- **GIVEN INFORMATION**
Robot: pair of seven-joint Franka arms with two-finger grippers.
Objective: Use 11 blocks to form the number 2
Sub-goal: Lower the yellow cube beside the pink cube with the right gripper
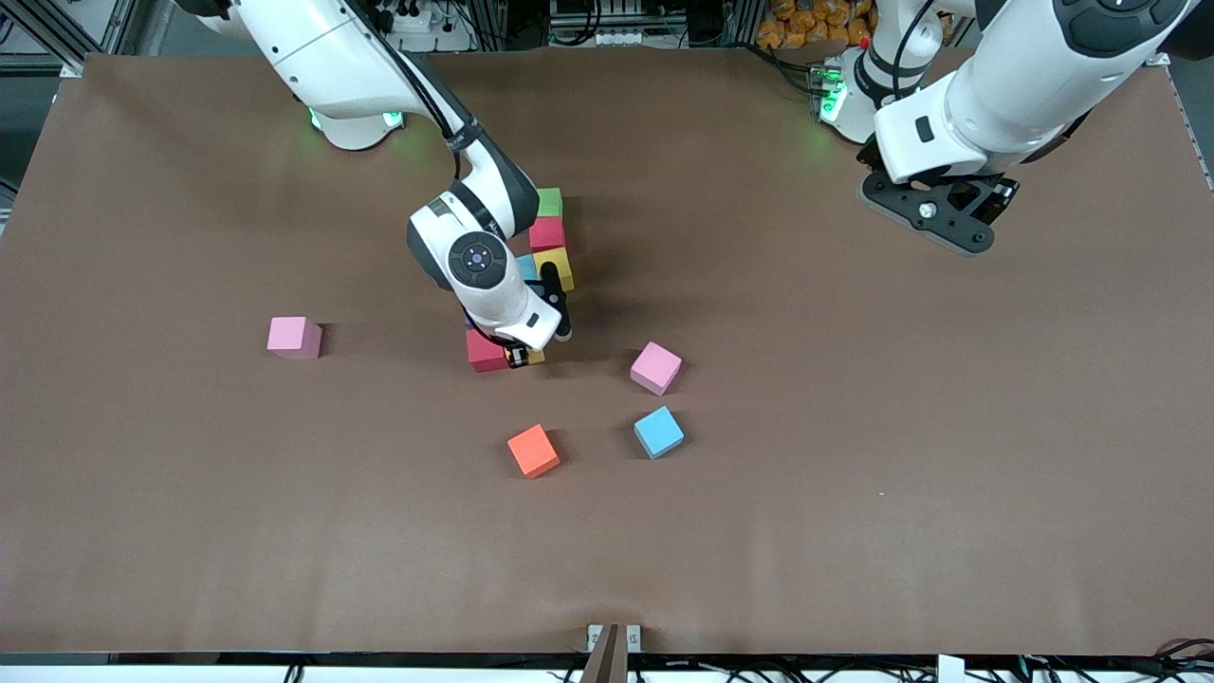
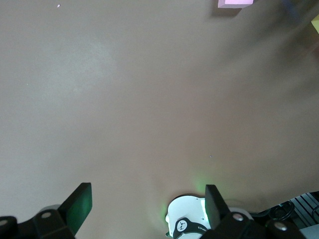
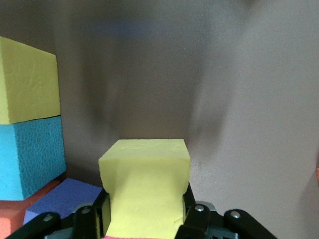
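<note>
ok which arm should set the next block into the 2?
Right. The right gripper already holds a yellow block in its jaws, low over the partly built figure, beside the red block. The left gripper waits open over bare table at its own end.

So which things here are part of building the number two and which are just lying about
Part of the job:
- started figure of blocks
- yellow block in the right gripper's jaws
- loose pink, pink, orange, light blue blocks

Just there:
- left gripper, open, waiting
- brown table cover
</note>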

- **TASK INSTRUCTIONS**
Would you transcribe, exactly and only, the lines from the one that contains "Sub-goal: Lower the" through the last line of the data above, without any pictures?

- **YOUR SOLUTION**
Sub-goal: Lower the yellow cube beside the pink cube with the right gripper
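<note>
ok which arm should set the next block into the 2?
Right. The right gripper already holds a yellow block in its jaws, low over the partly built figure, beside the red block. The left gripper waits open over bare table at its own end.

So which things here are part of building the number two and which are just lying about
Part of the job:
- started figure of blocks
- yellow block in the right gripper's jaws
- loose pink, pink, orange, light blue blocks

Just there:
- left gripper, open, waiting
- brown table cover
</note>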

Nothing else is required to complete the output.